── RECORDED DATA

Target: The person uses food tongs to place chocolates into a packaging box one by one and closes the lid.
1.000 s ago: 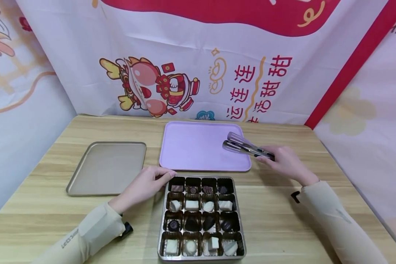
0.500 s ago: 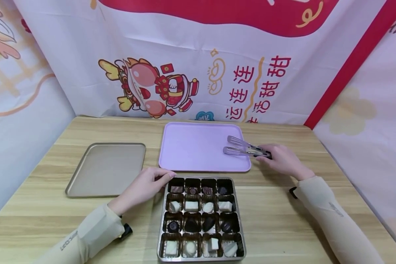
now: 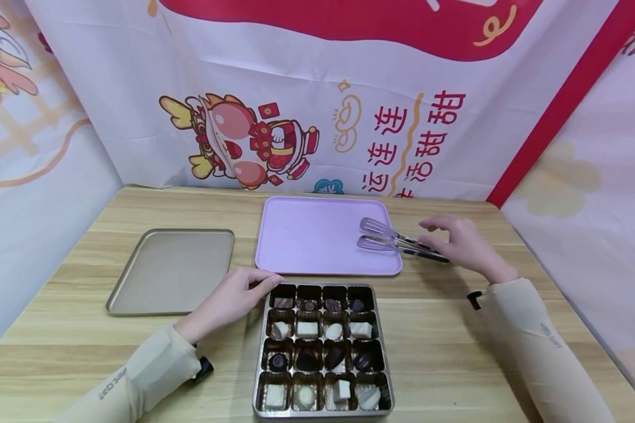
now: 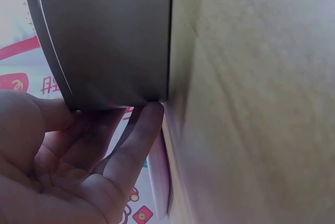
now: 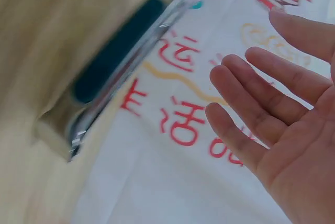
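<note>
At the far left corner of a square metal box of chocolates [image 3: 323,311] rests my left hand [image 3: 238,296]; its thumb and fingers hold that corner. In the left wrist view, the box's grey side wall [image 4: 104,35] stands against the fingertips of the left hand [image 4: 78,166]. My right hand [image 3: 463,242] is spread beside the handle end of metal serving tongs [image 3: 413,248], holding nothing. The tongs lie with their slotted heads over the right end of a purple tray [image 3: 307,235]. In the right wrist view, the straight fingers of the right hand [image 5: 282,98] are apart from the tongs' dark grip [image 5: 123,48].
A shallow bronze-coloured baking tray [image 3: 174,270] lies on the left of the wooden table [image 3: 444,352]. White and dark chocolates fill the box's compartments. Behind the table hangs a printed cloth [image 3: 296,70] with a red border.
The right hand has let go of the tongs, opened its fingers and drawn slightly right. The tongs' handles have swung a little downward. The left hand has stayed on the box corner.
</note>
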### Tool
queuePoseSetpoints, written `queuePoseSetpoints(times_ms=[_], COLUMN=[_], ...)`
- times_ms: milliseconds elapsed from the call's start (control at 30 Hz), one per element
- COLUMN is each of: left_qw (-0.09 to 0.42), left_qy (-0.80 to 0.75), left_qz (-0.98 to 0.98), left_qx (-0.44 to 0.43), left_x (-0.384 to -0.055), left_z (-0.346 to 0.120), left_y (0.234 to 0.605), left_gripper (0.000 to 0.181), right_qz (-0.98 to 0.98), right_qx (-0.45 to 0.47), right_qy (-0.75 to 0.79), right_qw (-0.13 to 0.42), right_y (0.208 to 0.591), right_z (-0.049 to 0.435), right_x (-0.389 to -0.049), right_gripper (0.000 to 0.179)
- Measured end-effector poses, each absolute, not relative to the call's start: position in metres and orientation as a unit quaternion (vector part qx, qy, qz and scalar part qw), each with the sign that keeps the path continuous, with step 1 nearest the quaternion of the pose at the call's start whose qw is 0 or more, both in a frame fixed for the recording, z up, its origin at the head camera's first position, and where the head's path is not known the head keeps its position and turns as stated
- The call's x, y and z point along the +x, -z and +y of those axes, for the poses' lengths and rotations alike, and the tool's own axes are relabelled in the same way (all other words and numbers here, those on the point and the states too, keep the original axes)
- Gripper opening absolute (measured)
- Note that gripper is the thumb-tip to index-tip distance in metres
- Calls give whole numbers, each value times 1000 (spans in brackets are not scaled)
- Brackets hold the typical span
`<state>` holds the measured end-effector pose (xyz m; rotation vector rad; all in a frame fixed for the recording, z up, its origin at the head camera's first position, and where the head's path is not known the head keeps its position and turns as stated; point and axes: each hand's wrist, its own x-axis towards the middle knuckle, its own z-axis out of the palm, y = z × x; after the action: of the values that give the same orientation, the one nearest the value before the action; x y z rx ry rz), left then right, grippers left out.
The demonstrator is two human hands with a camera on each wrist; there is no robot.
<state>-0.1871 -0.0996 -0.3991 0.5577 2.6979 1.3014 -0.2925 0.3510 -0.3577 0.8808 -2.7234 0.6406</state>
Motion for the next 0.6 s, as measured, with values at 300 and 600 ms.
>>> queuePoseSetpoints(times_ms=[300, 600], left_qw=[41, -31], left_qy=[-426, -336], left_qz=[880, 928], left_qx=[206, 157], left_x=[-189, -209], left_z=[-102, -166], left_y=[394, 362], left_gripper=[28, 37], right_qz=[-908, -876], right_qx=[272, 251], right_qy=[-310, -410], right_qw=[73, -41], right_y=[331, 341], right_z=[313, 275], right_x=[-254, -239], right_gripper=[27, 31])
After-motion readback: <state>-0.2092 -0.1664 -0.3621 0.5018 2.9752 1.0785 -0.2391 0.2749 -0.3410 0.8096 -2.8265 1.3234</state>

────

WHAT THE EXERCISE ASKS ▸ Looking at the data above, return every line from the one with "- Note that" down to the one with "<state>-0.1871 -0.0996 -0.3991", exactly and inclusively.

ANSWER SECTION ▸
- Note that gripper is the thumb-tip to index-tip distance in metres
- Calls give whole numbers, each value times 1000 (spans in brackets are not scaled)
- Brackets hold the typical span
`<state>` holds the measured end-effector pose (xyz m; rotation vector rad; all in a frame fixed for the recording, z up, its origin at the head camera's first position, and where the head's path is not known the head keeps its position and turns as stated; point and axes: each hand's wrist, its own x-axis towards the middle knuckle, its own z-axis out of the palm, y = z × x; after the action: of the values that give the same orientation, the one nearest the value before the action; x y z rx ry rz), left then right, grippers left out.
The demonstrator is two human hands with a camera on each wrist; there is no robot.
<state>-0.1871 -0.0996 -0.3991 0.5577 2.6979 1.3014 -0.2925 0.3510 -0.3577 0.8808 -2.7234 0.6406</state>

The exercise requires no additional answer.